### ASSIGNMENT
Only the lines below from the one containing "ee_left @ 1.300" to the one containing "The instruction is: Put" should be repeated, both included and unchanged.

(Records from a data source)
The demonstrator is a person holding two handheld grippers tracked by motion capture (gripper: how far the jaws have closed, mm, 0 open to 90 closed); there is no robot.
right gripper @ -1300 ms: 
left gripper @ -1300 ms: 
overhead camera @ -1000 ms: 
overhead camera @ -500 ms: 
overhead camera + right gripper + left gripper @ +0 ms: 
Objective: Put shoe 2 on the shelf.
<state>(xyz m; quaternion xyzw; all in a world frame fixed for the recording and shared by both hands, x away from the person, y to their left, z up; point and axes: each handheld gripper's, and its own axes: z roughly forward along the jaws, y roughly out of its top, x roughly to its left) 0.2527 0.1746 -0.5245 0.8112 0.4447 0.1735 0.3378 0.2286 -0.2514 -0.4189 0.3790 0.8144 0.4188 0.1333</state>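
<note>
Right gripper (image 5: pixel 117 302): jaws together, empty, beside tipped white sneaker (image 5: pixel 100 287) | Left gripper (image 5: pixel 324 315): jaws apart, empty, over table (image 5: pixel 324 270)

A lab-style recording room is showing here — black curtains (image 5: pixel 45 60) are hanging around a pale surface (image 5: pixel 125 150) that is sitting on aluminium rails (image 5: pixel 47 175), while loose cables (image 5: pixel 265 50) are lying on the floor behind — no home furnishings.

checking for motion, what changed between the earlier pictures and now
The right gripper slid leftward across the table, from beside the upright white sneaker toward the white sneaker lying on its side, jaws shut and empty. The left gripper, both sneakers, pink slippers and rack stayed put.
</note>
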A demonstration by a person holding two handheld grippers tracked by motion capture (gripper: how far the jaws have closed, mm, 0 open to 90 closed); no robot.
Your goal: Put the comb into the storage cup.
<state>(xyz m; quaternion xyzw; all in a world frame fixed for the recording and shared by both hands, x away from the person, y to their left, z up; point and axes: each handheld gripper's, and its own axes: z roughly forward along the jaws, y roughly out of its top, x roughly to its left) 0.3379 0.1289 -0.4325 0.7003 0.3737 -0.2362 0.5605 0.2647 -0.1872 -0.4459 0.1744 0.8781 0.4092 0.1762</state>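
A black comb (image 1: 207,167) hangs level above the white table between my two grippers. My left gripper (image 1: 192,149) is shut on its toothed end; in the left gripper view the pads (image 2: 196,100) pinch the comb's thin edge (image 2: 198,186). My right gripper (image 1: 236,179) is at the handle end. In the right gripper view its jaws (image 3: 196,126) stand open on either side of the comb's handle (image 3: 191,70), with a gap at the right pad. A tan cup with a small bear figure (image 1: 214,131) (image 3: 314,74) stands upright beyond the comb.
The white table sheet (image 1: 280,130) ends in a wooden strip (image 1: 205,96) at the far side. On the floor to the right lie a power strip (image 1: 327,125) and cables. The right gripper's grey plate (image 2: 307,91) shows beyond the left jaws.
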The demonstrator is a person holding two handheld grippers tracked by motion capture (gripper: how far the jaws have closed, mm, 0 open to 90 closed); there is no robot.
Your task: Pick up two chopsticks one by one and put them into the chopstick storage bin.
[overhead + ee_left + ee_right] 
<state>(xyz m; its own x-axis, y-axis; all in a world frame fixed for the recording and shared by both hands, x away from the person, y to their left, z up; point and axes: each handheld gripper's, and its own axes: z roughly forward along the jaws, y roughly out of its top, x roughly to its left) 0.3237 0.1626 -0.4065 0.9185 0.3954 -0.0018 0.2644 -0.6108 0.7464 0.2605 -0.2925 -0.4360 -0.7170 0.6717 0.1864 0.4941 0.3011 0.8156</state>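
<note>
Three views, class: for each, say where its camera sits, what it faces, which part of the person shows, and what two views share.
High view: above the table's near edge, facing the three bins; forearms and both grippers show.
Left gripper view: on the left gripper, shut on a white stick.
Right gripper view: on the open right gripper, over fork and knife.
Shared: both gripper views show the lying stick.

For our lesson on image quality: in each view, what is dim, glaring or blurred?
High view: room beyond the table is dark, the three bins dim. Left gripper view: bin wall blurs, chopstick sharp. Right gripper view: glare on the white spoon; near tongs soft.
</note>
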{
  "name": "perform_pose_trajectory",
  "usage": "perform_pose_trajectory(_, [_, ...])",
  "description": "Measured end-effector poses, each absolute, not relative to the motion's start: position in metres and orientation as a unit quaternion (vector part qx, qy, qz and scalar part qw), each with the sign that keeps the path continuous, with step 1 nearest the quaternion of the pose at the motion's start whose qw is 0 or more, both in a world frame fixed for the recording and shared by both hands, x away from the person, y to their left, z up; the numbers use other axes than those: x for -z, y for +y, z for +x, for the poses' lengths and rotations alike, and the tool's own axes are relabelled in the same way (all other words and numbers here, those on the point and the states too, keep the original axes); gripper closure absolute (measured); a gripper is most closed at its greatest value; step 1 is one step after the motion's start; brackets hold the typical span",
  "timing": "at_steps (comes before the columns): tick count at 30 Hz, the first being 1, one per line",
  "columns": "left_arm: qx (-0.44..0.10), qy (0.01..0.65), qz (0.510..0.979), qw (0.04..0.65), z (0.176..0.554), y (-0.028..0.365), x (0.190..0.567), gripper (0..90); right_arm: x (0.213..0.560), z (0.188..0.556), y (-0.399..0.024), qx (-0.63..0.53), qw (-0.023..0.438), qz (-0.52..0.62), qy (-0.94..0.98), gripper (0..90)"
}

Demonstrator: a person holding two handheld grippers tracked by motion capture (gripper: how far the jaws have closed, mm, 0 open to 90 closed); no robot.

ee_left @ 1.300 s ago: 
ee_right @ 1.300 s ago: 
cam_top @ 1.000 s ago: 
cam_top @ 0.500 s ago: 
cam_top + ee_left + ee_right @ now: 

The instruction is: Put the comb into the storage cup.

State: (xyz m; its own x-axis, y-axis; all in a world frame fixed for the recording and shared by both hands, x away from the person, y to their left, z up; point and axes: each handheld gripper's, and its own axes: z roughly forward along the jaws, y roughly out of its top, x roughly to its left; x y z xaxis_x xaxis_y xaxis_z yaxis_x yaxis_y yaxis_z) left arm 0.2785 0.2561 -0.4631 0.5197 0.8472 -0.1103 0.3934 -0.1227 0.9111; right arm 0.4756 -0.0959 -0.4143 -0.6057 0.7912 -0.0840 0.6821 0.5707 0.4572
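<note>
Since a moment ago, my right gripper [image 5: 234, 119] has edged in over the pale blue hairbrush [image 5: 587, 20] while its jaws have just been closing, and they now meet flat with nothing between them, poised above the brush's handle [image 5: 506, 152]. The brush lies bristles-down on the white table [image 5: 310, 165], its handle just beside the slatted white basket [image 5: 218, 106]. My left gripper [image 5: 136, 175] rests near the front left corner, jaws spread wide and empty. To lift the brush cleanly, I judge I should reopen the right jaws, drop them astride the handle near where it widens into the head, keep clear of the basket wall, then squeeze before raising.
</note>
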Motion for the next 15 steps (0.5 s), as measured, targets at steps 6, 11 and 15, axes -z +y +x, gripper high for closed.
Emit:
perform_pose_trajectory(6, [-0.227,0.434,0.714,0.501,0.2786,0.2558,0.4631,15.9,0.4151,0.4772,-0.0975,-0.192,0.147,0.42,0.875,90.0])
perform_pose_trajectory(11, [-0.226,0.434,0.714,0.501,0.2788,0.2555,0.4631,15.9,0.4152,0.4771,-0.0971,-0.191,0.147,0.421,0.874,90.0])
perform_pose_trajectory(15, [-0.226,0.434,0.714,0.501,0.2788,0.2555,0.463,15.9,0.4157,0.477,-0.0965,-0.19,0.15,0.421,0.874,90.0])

### TASK RESULT
ee_left @ 1.300 s ago: 
ee_right @ 1.300 s ago: 
cam_top @ 1.000 s ago: 
cam_top @ 0.500 s ago: 
cam_top + ee_left + ee_right @ now: 

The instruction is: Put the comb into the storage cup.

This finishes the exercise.